Enthusiastic told-you-sos from the independent music sector were conspicuous by their absence this time around. HMV’s large market share forms an irreplaceable component of the UK’s music industry. If it disappears, the distribution companies who feed releases from record labels to stores will have less business, as will the labels, and indeed the artists themselves.

Chris Reeder co-runs the UK independent label Rocket Recordings, who recently released an album by heavy rockers Pigs Pigs Pigs Pigs Pigs Pigs Pigs. “We’ve just re-pressed it on CD,” he says. “I asked our distributors Cargo where they’d gone, and they said ‘HMV took them all.’ If HMV goes down we don’t even necessarily know whether we’ll be able to sell those.” He says HMV have been “enormously helpful” in getting behind their other releases, such as World Music by psych-rockers Goat. “If we lost HMV, it’d be another massive chunk out of what is already a very precarious business.” HMV staff have told me anonymously that other indie releases were only pressed on CD in the first place because of demand from HMV.

As streaming increases in popularity, several of the year’s major releases, including Cardi B’s Invasion of Privacy, have never been released on CD, and the disappearance of HMV could hasten the format’s much-vaunted death. Some have said that independent record shops will benefit from interest being diverted towards them, but without a linchpin such as HMV on the high street, the very concept of ownership of music could be further dissolved, harming the entire sector. With the rise of Netflix and other on-demand film services, the DVD market is also declining at a rate of 30% year on year.

But while it may be tempting to reduce complex problems to simple explanations based on hazy memories and anecdotal evidence, the binary concept of noble indie store and profit-hungry corporate HMV is now as outmoded as the skull and crossbones on an 80s LP inner sleeve that proclaimed home taping was killing music.

Whatever’s one prejudices or received wisdom, in my experience, HMV remains a place staffed and managed by dreamers, exuberant outsiders and insatiable cultural obsessives with a strong grasp on the finer points of the product they’re selling, and whose greatest satisfaction is introducing a total stranger to fresh lunacy. Someone once wryly remarked that if one works in music retail, they also essentially work in a form of social care, as anyone who’s helped lonely misfits and curious introverts of all ages and walks of life find cultural solace will testify.

Given that HMV is the only music store on offer in many British towns, is even the most cynical observer comfortable with the idea of music – this powerful social lubricant and balm for the dispossessed – existing only on stage or in the glow of a screen? Streaming platforms such as Spotify theoretically have infinite choice, but with their curated playlists and recommendations based on prior listening, can compromise serendipitous discovery.
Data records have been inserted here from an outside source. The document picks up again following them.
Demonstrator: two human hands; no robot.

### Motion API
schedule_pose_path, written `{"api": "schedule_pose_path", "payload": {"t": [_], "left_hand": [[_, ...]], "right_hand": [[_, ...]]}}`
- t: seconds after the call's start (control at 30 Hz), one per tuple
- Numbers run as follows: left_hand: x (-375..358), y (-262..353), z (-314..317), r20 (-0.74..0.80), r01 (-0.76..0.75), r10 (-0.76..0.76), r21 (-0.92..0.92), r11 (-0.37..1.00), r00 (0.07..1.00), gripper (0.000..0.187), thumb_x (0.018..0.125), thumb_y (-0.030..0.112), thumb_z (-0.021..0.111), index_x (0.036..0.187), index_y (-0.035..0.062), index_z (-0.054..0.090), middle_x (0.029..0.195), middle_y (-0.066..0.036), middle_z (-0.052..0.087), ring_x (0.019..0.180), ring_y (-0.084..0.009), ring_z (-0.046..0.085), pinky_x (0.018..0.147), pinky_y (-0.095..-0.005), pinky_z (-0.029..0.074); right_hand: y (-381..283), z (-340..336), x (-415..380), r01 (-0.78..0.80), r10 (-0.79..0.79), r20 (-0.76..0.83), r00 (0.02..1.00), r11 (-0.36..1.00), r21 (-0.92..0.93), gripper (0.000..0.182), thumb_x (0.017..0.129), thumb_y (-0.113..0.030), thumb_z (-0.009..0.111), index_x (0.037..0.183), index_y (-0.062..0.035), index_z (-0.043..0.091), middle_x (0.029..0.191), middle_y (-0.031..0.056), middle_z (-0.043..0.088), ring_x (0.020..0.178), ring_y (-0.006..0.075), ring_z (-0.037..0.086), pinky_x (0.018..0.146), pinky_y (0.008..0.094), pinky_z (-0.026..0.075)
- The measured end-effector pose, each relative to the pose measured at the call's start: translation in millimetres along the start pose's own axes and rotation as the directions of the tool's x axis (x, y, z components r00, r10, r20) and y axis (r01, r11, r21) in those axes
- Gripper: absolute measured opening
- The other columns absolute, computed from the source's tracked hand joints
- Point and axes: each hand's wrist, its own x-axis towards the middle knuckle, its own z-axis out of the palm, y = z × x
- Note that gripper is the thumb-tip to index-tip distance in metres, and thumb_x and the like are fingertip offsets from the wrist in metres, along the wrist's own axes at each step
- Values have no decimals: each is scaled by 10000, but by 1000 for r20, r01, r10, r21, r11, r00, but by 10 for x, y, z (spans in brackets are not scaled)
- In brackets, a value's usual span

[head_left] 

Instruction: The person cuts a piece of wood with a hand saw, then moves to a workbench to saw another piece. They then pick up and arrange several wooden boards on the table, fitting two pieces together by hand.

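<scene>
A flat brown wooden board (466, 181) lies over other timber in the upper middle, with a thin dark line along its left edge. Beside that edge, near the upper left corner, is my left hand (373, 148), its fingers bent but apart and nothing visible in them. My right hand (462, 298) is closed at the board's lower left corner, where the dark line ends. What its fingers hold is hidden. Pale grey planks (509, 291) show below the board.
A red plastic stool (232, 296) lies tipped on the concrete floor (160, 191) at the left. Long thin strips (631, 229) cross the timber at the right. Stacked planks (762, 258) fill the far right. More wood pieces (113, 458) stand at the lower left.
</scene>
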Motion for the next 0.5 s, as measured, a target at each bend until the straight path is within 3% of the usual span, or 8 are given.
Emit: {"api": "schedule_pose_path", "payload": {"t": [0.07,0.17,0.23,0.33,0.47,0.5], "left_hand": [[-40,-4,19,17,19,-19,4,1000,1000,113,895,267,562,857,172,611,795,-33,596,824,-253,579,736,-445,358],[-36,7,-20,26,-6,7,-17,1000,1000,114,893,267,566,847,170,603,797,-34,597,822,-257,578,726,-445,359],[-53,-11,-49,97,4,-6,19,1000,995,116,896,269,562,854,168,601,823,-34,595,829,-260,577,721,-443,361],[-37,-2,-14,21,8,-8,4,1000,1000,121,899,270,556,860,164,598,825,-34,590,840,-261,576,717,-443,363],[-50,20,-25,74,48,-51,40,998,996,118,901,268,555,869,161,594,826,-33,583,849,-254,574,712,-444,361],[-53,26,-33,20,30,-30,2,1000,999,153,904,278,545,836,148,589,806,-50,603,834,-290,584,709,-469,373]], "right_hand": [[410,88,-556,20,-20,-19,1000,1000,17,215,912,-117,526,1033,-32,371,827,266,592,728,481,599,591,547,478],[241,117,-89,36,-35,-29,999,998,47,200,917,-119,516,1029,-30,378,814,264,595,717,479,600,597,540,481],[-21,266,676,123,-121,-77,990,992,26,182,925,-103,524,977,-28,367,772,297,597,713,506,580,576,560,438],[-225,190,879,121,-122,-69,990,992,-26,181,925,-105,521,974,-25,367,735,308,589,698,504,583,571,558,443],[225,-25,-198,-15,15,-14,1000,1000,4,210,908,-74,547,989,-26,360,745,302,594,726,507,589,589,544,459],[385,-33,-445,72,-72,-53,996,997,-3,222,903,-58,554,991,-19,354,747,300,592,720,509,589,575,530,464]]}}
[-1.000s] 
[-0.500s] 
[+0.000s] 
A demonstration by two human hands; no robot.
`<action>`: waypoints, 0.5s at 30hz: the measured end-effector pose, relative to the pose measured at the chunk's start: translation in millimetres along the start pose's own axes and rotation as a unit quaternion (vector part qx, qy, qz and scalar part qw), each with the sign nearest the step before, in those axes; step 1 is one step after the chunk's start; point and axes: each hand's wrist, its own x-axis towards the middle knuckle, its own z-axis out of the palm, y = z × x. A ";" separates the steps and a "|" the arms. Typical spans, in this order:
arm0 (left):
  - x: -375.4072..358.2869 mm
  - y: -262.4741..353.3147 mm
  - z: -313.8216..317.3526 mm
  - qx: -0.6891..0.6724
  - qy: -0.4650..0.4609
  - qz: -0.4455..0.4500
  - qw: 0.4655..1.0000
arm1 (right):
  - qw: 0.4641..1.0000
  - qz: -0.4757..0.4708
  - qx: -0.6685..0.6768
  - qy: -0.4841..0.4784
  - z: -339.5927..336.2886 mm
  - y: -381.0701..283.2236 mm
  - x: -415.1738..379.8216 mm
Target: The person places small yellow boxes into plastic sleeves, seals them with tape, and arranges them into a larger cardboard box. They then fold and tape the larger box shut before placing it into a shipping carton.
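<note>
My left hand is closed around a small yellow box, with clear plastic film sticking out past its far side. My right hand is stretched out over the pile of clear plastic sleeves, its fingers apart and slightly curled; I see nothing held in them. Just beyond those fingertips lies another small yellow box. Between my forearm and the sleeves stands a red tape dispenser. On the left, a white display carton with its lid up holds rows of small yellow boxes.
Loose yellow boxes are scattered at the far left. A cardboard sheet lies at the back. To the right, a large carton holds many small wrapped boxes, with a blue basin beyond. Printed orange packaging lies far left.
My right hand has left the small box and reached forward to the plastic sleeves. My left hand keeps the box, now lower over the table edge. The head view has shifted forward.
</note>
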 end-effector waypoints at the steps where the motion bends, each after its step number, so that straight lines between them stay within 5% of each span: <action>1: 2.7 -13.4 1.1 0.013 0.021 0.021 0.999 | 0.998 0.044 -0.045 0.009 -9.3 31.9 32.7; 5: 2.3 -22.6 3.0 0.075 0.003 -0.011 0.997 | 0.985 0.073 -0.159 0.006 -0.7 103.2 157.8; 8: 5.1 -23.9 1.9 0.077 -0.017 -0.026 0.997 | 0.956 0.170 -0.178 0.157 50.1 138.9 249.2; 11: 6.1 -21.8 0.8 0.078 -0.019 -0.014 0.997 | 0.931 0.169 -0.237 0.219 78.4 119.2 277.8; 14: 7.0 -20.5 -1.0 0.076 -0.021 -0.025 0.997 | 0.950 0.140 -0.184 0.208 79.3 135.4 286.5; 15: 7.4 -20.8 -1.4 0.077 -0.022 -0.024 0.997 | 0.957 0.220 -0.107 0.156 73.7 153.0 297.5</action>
The practice of artists selling straight to fans via sites such as Bandcamp similarly doesn’t encourage accidental finds, or provide personal recommendations from a flesh-and-blood staff member.

No one could claim that the outlook is cheerful for HMV, even if it survives into 2019 – it has to battle a generational shift to a view of music as freely accessible, one largely devoid of misty-eyed recollections of a loud, brash Aladdin’s cave of discovery. Selling second-hand records would be difficult given it would undermine HMV’s suppliers, yet they must create a record-shop environment in which one can feel enveloped in culture without being assaulted by commerce, perhaps by means of cafes or bars in-store, the likes of which were actually planned before the company first ran into difficulties.

Ultimately, whether we need HMV depends on more than just how we feel about the prospect of a mercilessly unscrupulous colossus such as Amazon enjoying a monopoly on what’s left of physical music. It doesn’t just depend on whether we’re happy walking half-empty high streets crippled by skyrocketing rents and fixed business rates. It depends in a broader sense on whether we want to see culture moved from our city centres to a dehumanised online space. Whether our heroes are Jim “Foetus” Thirlwell or Little Mix, I’d like to think we don’t.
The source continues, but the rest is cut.